=== THE DATA ===

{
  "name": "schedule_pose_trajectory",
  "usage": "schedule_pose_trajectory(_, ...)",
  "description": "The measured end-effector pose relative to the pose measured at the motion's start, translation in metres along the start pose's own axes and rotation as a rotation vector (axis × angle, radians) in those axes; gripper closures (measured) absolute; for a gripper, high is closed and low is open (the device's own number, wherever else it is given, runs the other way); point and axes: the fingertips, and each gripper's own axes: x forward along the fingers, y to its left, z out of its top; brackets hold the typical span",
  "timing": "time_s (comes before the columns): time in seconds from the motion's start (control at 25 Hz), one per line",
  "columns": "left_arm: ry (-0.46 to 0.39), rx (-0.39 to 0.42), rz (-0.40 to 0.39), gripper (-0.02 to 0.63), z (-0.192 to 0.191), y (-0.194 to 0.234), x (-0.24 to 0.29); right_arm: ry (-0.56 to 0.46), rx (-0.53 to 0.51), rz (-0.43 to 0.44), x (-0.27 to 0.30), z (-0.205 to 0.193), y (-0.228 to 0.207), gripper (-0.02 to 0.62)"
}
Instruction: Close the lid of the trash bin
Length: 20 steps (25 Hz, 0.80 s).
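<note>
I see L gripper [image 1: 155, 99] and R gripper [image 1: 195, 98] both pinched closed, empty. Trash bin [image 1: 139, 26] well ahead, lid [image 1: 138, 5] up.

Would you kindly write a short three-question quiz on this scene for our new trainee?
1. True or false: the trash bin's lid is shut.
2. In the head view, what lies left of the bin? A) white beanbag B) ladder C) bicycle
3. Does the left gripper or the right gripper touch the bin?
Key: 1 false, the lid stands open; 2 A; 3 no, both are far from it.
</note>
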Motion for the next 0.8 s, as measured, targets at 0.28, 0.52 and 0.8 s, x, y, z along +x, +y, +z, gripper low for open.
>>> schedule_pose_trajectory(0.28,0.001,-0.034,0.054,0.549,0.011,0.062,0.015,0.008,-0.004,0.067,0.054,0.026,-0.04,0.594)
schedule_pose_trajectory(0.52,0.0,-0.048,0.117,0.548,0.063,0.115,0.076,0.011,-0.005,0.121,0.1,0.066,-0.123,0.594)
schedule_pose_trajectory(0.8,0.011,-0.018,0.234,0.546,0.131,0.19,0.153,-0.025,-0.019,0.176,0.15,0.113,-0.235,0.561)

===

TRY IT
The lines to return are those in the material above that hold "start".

SOLUTION TO THIS TASK
  "description": "The measured end-effector pose relative to the pose measured at the motion's start, translation in metres along the start pose's own axes and rotation as a rotation vector (axis × angle, radians) in those axes; gripper closures (measured) absolute; for a gripper, high is closed and low is open (the device's own number, wherever else it is given, runs the other way); point and axes: the fingertips, and each gripper's own axes: x forward along the fingers, y to its left, z out of its top; brackets hold the typical span",
  "timing": "time_s (comes before the columns): time in seconds from the motion's start (control at 25 Hz), one per line",

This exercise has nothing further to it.